The really good news of HB 5, which I hope will be sustained, is greater transparency and a refusal to sit back and let things just be dictated from on high … I think the fact that many more people, individually and in organized ways, are gathering information and sharing it with each other, holding meetings, holding symposia … hopefully holding legislators’ feet to the fire … that is something we haven’t seen in Texas because things have been centralized for so long and there’s this fatalistic sense that “they” are doing it to us again.

Trib+Edu: Did lawmakers draw the wrong lessons from what the parents were saying? Or did they misunderstand?

McNeil: I can’t really generalize to the whole Legislature but I do know that testing companies, especially Pearson and its lobbyists, are so strong. … Many people didn’t know that the state pays Pearson testing $100 million a year on a five-year contract and the best we can figure out is that if you add up all what the school districts pay for the extra staffing, the test prep materials, the test security … is probably another half billion.

We need to completely dismantle the accountability system, shift the hundreds of millions of dollars that now go to testing companies and into maintaining this cumbersome system back into instruction. … There are also very sound, proven ways to assess schools and their programs — peer review teams like those that assess university degree programs, among others.
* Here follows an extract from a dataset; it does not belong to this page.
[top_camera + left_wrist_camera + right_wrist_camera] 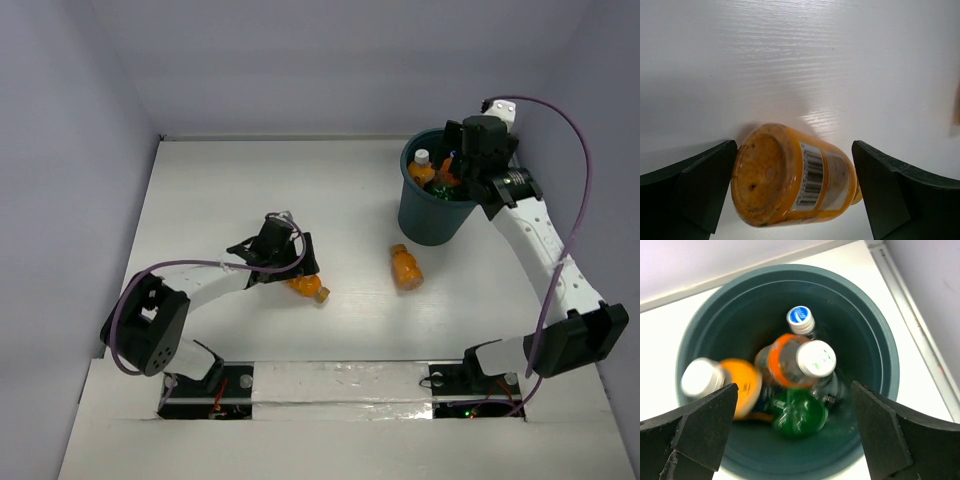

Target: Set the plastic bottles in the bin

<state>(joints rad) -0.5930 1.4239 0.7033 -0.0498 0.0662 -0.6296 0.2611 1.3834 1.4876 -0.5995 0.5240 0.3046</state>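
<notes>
1. Nearest to the arms, the left gripper [298,275] is low over the table [220,200], left of centre. Its jaws stand wide, one on each side of a stubby orange bottle [790,175]. This bottle lies on its side on the table, and the left jaw looks to be just at its base edge. I judge it is not yet clamped.
2. The long axis of this bottle runs about left to right. The cap points right and a little near, and the flat base faces the wrist camera.
3. The step in hand is, I think, the grasp of this bottle. The next move calls for the jaws to close across the round body. It may roll, so the squeeze should be even, and after that come a lift and a carry to the far right.
4. A little farther, near the centre, a second orange bottle [406,268] also lies on its side, well apart from both grippers. Its long axis runs about near to far, and the cap seems to point far and slightly left.
5. Farthest, at the far right, stands the bin [420,215]. Inside are a clear bottle [801,320] with a blue and white cap, a white-capped bottle [812,360] with an orange neck, a blurred orange bottle [735,385] and a green bottle [797,412].
6. The right gripper [468,168] hangs above the bin's mouth. Its jaws are wide and hold nothing.
</notes>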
Right now, the first billion goes to a system that is watering down quality right at a time Texas kids reflect the coming face of the nations’ children.

One thing HB 5 does is to almost create an opening for asking those questions. What are we spending money on? And why?

Is this one more thing that sounds like we’re doing something but, in fact, more of the time and effort and thinking has gone into the technicalities? The big picture is missing, which is, what is the most robust, powerful and engaging education we can give the children of Texas?

We need to look at this as a wonderful opening in terms of being smarter about asking questions and asking very specific questions about what things are costing and who benefits. Hopefully that momentum can carry over into the next sessions because I think our kids can do anything. And we have the most extraordinary kids in the country and they come from all over the world. They deserve that kind of education.

But when we pen these bills, they just seem to be technicalities and rules and not very well thought out. And it’s certainly not an invitation to put down and craft a really rich education for our kids. I think if nothing else … we really have to all stay very active. I think that’s one of the legacies of HB 5 that has been unleashed.